セレウスの謝罪 その1
ウォルフレッドによってレイフェルドから助けられ、『天哮の儀』が終わったものの、トリンティアがゲルヴィスとセレウスに会えることになったのは、翌日の朝食の時だった。
昨日は仮眠を取った後、エリティーゼと再会したが、話に花が咲いて別れがたく、結局、夕食もエリティーゼととったためだ。
『昨日の今日だ。しばらく、ゆっくり休め』
とウォルフレッドが気遣ってくれたため、トリンティアが着ているのは謁見のための『花の乙女』の白いドレスではなく、薄桃色の簡素なドレスだ。
昨日も今朝も、着替えを手伝ってくれたのは侍女頭のイルダだが、ふだん、淡々として滅多に表情を変えないイルダでさえ、『よくご無事で……っ! 本当に、無事でよかった……っ!』と涙を浮かべてトリンティアの両手を握りしめ、無事を喜んでくれた。
イルダだけではない。イルダとともに会いに来てくれたソシアも、涙を流してトリンティアの無事を喜んでくれた。
周りの人々に、いったいどれほどの心配をかけてしまったのかと思うと、申し訳ない気持ちになる。
ウォルフレッドとともに救出に駆けつけてくれたゲルヴィスや、『天哮の儀』のつつがなく執り行うため王城に残ってくれたセレウスにも、謝罪と感謝をしなくては、と心を決めていたトリンティアは、いつも通り豪華な食事が並べられたテーブルを前に、改めて気合いを入れた。
「どうした?」
隣に座るウォルフレッドが、不思議そうな顔をする。
「あ、いえ……っ」
ふる、とかぶりを振り、答えようとした言葉に、扉がノックされる音と、「失礼してよろしいでしょうか?」と入室の許可を問うセレウスの声が重なった。
「ああ、入れ」
ウォルフレッドが告げると同時に、トリンティアはさっと席を立つ。
かすかな
「ゲルヴィス様! セレウス様! 多大なご迷惑をおかけしてしまいまして、本当に申し訳ございませんでした!」
身体を二つに折りたたむようにして、深々と頭を下げる。
「なっ!?」
「嬢ちゃんっ!?」
「トリンティア!?」
セレウスとゲルヴィスだけでなく、ウォルフレッドまでもが驚きに満ちた声を上げるが、トリンティアはかまわず頭を下げたまま謝罪を紡ぐ。
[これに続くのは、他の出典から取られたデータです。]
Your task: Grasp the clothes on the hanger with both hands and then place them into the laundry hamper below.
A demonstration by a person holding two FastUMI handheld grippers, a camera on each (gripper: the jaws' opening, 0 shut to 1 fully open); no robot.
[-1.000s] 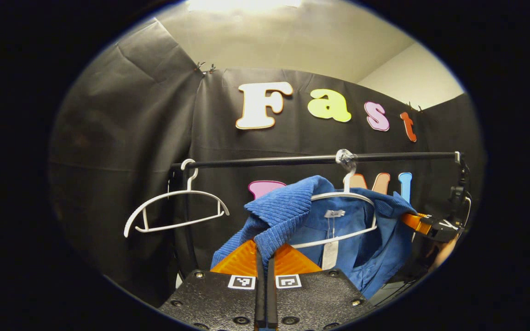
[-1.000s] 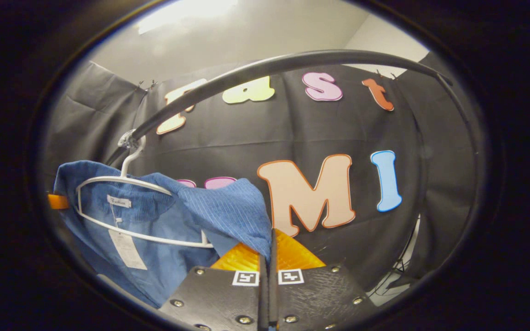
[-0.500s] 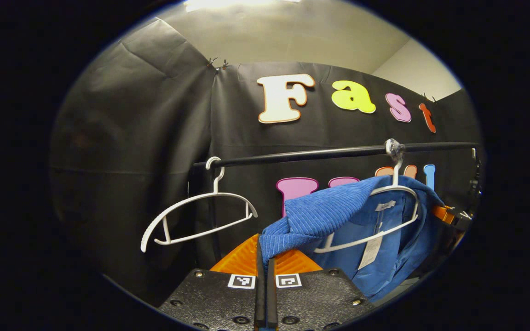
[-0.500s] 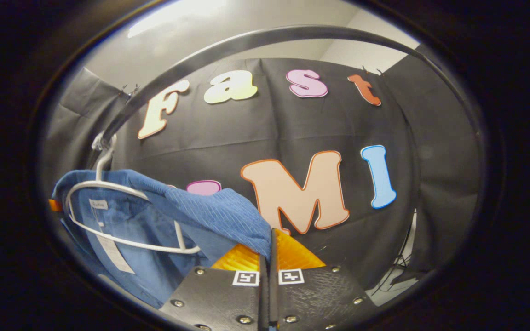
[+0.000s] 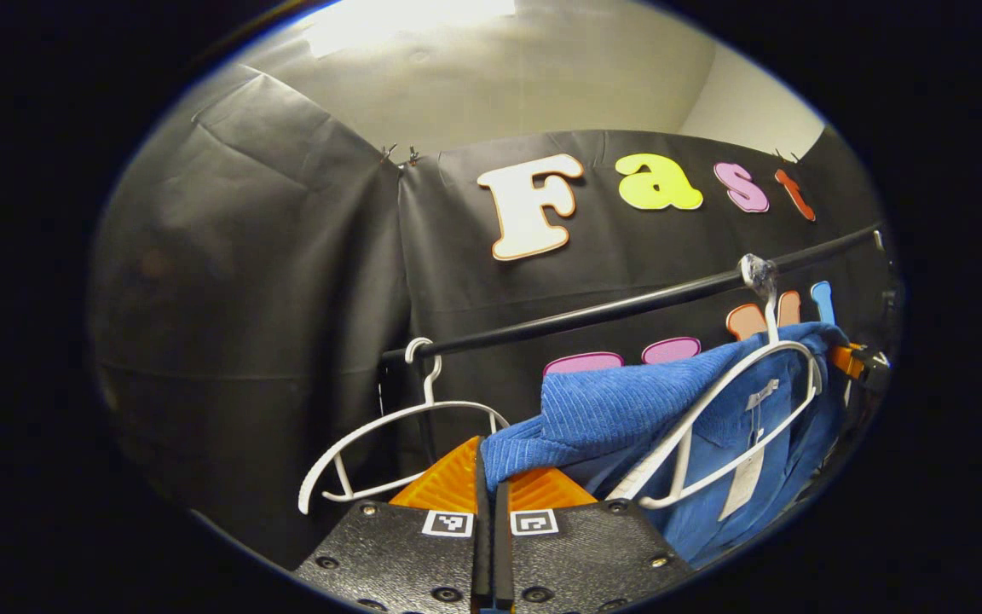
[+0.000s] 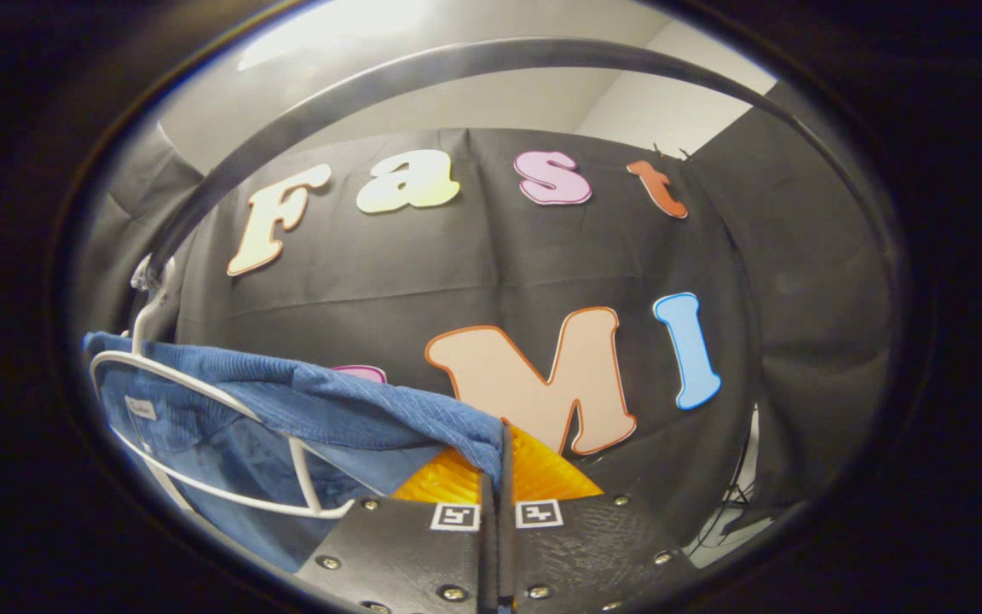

「『天哮の儀』が目前だったというのに、私のせいで皆様にご迷惑をおかけして、何とお詫び申し上げればよいか……っ! 謝って済むとは思えませんが、それでも謝罪させてください! 本当に申し訳ございませんっ!」
「何を言う!?」
真っ先に反応したのはウォルフレッドだった。声と同時に、ぐいを肩を掴まれ、強引に身を引き起こされる。
「ひゃっ!?」
あまりの勢いにたたらを踏んだ身体が、とすりとウォルフレッドにぶつかる。
「お前が謝る必要など、欠片もないだろう!? むしろ謝らねばならぬのはわたしのほうだ! わたしがサディウム伯爵の屋敷でお前から目を離さなければ、お前をあんな恐ろしい目に遭わさずに済んだというのに……っ!」
「へ、陛下のせいではございませんっ!」
トリンティアの胸まで痛くなるような自責の声音に、弾かれたようにぶんぶんとかぶりを振る。
「陛下は私を助けに来てくださったではありませんか! 陛下が来てくださらなかったら、私……っ」
「も、申し訳――」
「トリンティア」
言葉を封じるように、ウォルフレッドの耳に心地よい声がトリンティアの名を呼ばう。
一瞬、ウォルフレッドが腕をほどいたかと思うと、くるりと反転させられ、ふたたび強く抱きしめられた。広い胸板に頬が押しつけられる。
「不甲斐ないわたしを許してくれ。だが、もう決して誰にもお前を傷つけさせぬ。何があろうと、わたしがお前を守ってみせよう」
心の芯まで届くような力強い声。
トリンティアを包むあたたかさが、恐怖に強張る身体と心を融かしてゆく。
「陛下……っ」
トリンティアを思いやってくれるウォルフレッドの心が、涙があふれそうなほど、嬉しい。けれど。
「あ、あの……っ」
ここには、ゲルヴィスもセレウスもいるのだ。人前で抱きしめられるなんて、恥ずかしすぎる。
腕をほどいてもらおうと身動ぎすると、不意にわしわしと後ろから頭を撫でられる。
驚いて首をねじって振り返ると、ゲルヴィスが左頬に傷のある顔に優しい笑みを浮かべて、トリンティアを見下ろしていた。